1. 08 4月, 2014 1 次提交
    • D
      mm: per-thread vma caching · 615d6e87
      Davidlohr Bueso 提交于
      This patch is a continuation of efforts trying to optimize find_vma(),
      avoiding potentially expensive rbtree walks to locate a vma upon faults.
      The original approach (https://lkml.org/lkml/2013/11/1/410), where the
      largest vma was also cached, ended up being too specific and random,
      thus further comparison with other approaches were needed.  There are
      two things to consider when dealing with this, the cache hit rate and
      the latency of find_vma().  Improving the hit-rate does not necessarily
      translate in finding the vma any faster, as the overhead of any fancy
      caching schemes can be too high to consider.
      
      We currently cache the last used vma for the whole address space, which
      provides a nice optimization, reducing the total cycles in find_vma() by
      up to 250%, for workloads with good locality.  On the other hand, this
      simple scheme is pretty much useless for workloads with poor locality.
      Analyzing ebizzy runs shows that, no matter how many threads are
      running, the mmap_cache hit rate is less than 2%, and in many situations
      below 1%.
      
      The proposed approach is to replace this scheme with a small per-thread
      cache, maximizing hit rates at a very low maintenance cost.

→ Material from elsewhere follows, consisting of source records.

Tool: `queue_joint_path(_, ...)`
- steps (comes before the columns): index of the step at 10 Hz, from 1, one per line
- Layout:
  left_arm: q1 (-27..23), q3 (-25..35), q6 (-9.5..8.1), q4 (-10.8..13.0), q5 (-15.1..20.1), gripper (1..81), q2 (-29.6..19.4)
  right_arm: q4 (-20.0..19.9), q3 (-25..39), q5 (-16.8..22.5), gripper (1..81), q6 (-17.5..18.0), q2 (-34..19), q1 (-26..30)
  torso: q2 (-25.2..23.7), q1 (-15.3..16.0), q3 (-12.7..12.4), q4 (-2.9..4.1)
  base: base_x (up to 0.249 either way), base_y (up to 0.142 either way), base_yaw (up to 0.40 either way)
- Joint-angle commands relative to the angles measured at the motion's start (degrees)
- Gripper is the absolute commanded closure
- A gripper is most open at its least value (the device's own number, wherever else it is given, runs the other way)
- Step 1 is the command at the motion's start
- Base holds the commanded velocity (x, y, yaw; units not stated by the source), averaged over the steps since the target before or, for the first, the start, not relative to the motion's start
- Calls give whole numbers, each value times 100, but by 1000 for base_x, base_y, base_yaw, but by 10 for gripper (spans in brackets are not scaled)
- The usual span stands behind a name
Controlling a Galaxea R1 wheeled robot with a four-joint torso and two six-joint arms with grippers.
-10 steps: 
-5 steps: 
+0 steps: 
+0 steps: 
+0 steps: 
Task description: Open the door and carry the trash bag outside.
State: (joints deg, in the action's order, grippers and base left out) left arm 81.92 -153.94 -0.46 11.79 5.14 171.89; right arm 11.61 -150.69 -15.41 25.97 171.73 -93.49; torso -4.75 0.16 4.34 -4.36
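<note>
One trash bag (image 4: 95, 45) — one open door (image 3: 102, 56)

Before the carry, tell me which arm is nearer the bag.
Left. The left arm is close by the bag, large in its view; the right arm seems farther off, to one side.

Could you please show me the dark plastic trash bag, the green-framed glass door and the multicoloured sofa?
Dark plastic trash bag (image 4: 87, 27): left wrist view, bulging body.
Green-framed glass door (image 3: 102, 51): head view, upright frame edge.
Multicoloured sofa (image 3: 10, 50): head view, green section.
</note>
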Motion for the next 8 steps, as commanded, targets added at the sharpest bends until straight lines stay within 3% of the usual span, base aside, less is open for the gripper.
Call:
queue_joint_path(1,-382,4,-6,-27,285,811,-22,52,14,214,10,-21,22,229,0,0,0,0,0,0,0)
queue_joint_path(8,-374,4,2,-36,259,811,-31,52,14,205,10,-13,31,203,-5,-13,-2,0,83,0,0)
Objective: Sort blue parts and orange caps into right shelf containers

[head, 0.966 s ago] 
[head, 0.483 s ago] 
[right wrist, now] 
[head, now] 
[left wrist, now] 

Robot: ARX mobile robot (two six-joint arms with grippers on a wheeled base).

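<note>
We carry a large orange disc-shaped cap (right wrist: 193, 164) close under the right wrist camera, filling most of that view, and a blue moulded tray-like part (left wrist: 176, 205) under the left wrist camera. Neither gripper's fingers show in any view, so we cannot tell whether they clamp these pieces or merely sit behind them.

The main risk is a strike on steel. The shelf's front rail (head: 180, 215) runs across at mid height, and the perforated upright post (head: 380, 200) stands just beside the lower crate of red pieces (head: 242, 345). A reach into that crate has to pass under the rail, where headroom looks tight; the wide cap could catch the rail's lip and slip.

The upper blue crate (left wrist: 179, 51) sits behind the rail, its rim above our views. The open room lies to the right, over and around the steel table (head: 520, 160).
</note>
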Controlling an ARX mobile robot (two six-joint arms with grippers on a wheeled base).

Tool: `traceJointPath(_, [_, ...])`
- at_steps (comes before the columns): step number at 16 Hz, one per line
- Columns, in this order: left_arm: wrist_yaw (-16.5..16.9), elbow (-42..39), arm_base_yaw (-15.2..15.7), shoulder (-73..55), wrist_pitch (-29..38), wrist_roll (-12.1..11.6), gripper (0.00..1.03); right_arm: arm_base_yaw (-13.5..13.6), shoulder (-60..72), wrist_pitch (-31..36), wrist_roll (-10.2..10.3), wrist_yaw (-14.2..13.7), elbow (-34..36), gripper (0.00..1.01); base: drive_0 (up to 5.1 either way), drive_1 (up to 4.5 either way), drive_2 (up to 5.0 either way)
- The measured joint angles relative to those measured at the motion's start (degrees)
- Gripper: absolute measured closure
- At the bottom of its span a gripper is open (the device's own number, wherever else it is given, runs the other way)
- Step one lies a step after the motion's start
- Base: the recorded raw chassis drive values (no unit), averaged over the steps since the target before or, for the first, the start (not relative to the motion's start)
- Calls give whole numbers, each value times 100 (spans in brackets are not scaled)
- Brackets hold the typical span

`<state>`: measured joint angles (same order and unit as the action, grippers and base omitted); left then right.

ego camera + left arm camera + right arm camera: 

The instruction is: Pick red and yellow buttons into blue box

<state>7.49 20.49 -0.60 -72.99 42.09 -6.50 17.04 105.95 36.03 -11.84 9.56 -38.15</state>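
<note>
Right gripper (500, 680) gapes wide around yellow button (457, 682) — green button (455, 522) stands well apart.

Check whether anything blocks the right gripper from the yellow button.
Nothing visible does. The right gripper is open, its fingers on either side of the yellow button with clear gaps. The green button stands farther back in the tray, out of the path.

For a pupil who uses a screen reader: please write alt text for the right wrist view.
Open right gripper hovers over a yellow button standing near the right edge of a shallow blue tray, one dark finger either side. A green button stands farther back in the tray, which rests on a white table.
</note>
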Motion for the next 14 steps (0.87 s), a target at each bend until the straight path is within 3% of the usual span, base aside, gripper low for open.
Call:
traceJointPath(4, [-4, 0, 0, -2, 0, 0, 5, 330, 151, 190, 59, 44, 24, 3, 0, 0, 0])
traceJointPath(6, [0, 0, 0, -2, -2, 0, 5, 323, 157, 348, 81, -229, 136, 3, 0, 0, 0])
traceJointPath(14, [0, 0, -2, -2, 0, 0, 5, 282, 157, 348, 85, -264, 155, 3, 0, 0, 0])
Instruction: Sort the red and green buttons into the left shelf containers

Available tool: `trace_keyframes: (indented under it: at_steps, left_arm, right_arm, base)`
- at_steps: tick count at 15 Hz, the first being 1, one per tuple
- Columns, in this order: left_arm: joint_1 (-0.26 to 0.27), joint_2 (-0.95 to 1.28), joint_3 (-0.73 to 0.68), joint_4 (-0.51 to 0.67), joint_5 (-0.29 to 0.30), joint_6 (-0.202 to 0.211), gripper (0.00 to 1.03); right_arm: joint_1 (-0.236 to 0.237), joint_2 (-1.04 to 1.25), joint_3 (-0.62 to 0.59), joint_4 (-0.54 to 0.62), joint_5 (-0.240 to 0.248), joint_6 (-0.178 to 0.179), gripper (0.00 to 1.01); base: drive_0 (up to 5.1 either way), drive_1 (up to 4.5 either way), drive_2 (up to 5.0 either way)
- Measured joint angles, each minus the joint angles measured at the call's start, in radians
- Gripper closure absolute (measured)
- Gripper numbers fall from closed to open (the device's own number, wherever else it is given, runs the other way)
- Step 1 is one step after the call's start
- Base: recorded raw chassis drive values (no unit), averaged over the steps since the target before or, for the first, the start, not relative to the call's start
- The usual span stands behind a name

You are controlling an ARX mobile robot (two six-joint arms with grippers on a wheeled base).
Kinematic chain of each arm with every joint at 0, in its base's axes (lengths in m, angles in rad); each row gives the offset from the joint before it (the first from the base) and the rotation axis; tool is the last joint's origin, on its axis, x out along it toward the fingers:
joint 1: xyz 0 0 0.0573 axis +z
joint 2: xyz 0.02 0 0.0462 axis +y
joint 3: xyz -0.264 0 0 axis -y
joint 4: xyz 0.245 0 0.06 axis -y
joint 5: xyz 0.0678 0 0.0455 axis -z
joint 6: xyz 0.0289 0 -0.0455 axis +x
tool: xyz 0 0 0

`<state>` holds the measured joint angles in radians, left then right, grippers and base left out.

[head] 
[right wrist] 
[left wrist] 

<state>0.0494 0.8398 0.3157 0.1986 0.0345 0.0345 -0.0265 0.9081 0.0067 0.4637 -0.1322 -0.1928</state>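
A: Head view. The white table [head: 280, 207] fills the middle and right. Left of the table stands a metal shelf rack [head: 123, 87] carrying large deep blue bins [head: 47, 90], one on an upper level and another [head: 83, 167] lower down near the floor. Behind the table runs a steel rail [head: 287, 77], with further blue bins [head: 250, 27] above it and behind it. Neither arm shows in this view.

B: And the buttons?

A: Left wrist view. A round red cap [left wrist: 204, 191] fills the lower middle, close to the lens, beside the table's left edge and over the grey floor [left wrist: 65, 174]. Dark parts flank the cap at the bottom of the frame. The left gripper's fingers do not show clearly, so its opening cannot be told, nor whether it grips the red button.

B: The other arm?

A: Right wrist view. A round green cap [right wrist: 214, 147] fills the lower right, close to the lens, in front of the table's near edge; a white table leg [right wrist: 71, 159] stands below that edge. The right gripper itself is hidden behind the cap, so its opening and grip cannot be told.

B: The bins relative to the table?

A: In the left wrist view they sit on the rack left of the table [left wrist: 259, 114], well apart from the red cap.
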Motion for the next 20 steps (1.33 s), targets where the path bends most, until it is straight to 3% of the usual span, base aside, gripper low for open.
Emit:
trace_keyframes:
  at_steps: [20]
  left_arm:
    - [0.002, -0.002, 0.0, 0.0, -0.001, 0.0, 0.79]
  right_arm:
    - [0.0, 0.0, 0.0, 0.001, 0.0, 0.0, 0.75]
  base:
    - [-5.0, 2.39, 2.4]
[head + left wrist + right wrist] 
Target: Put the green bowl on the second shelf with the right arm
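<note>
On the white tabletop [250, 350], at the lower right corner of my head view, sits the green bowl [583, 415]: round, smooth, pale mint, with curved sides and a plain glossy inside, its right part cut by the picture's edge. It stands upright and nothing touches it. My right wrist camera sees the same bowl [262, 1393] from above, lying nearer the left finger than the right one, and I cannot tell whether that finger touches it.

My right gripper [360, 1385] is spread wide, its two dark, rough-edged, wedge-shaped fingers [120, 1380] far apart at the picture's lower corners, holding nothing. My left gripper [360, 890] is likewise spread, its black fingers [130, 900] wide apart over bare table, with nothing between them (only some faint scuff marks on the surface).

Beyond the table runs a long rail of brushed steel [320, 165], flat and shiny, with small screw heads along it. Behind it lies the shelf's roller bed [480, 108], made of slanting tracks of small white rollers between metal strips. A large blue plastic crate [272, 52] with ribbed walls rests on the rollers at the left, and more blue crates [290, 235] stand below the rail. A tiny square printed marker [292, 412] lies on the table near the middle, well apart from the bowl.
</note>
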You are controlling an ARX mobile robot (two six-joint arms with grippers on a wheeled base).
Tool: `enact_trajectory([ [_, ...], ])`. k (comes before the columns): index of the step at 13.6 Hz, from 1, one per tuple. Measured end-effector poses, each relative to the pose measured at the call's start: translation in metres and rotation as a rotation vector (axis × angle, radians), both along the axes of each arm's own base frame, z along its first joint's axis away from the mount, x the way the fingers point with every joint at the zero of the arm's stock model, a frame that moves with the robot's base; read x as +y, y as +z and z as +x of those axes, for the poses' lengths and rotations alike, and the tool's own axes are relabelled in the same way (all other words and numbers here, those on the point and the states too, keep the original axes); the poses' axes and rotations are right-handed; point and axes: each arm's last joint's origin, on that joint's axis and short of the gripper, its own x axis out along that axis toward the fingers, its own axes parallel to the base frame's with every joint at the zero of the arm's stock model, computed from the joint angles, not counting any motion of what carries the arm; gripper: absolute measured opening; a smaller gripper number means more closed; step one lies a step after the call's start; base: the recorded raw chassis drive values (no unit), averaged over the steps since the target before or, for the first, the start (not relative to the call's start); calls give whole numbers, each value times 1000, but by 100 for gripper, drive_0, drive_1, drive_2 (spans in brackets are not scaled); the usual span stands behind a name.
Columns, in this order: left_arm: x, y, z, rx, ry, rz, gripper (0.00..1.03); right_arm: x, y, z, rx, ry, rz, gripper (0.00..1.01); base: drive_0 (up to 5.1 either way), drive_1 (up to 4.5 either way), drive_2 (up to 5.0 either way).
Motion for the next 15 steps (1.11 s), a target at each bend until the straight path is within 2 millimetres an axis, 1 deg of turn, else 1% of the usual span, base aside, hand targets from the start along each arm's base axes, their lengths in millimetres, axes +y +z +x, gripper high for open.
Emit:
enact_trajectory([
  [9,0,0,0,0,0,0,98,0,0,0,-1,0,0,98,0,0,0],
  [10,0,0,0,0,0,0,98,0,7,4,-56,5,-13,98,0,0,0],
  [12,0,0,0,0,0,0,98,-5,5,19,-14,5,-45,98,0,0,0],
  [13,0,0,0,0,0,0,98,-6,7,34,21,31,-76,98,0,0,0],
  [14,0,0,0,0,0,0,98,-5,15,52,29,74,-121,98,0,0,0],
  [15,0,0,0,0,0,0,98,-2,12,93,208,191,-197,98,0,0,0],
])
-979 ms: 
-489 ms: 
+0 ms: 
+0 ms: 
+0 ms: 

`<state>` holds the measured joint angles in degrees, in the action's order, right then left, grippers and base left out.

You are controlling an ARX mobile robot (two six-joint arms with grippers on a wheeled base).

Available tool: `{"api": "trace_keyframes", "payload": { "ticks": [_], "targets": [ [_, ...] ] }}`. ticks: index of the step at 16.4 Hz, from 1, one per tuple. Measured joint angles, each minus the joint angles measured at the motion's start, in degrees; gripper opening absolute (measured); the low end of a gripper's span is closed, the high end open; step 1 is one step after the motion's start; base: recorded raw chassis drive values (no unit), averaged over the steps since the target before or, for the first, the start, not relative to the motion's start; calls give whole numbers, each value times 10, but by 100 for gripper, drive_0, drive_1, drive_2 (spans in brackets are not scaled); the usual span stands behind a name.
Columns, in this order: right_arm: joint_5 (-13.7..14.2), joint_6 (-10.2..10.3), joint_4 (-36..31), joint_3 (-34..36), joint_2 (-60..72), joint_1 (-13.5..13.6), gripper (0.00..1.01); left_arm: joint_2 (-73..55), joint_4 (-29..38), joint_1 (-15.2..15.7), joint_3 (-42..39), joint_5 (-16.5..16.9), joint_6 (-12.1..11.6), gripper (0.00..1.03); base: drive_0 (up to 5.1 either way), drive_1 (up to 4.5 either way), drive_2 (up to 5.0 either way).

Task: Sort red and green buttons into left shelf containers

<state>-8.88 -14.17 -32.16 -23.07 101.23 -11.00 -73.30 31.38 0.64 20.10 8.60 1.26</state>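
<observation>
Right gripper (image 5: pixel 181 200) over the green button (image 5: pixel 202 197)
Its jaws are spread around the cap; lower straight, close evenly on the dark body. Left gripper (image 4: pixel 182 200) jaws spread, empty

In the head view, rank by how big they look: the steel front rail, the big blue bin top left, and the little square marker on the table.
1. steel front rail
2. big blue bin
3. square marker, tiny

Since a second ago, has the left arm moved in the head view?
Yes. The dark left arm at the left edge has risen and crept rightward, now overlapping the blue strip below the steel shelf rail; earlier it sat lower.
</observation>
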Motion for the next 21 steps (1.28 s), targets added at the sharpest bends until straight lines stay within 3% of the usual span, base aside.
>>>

      Invalidations are performed by simply bumping up a 32-bit sequence
      number.  The only expensive operation is in the rare case of a seq
      number overflow, where all caches that share the same address space are
      flushed.  Upon a miss, the proposed replacement policy is based on the
      page number that contains the virtual address in question.  Concretely,
      the following results are seen on an 80 core, 8 socket x86-64 box:
      
      1) System bootup: Most programs are single threaded, so the per-thread
         scheme does improve ~50% hit rate by just adding a few more slots to
         the cache.
      
      +----------------+----------+------------------+
      | caching scheme | hit-rate | cycles (billion) |
      +----------------+----------+------------------+
      | baseline       | 50.61%   | 19.90            |
      | patched        | 73.45%   | 13.58            |
      +----------------+----------+------------------+
      
      2) Kernel build: This one is already pretty good with the current
         approach as we're dealing with good locality.
      
      +----------------+----------+------------------+
      | caching scheme | hit-rate | cycles (billion) |
      +----------------+----------+------------------+
      | baseline       | 75.28%   | 11.03            |
      | patched        | 88.09%   | 9.31             |
      +----------------+----------+------------------+
      
      3) Oracle 11g Data Mining (4k pages): Similar to the kernel build workload.
      
      +----------------+----------+------------------+
      | caching scheme | hit-rate | cycles (billion) |
      +----------------+----------+------------------+
      | baseline       | 70.66%   | 17.14            |
      | patched        | 91.15%   | 12.57            |
      +----------------+----------+------------------+
      
      4) Ebizzy: There's a fair amount of variation from run to run, but this
         approach always shows nearly perfect hit rates, while baseline is just
         about non-existent.  The amounts of cycles can fluctuate between
         anywhere from ~60 to ~116 for the baseline scheme, but this approach
         reduces it considerably.  For instance, with 80 threads:
      
      +----------------+----------+------------------+
      | caching scheme | hit-rate | cycles (billion) |
      +----------------+----------+------------------+
      | baseline       | 1.06%    | 91.54            |
      | patched        | 99.97%   | 14.18            |
      +----------------+----------+------------------+
      
      [akpm@linux-foundation.org: fix nommu build, per Davidlohr]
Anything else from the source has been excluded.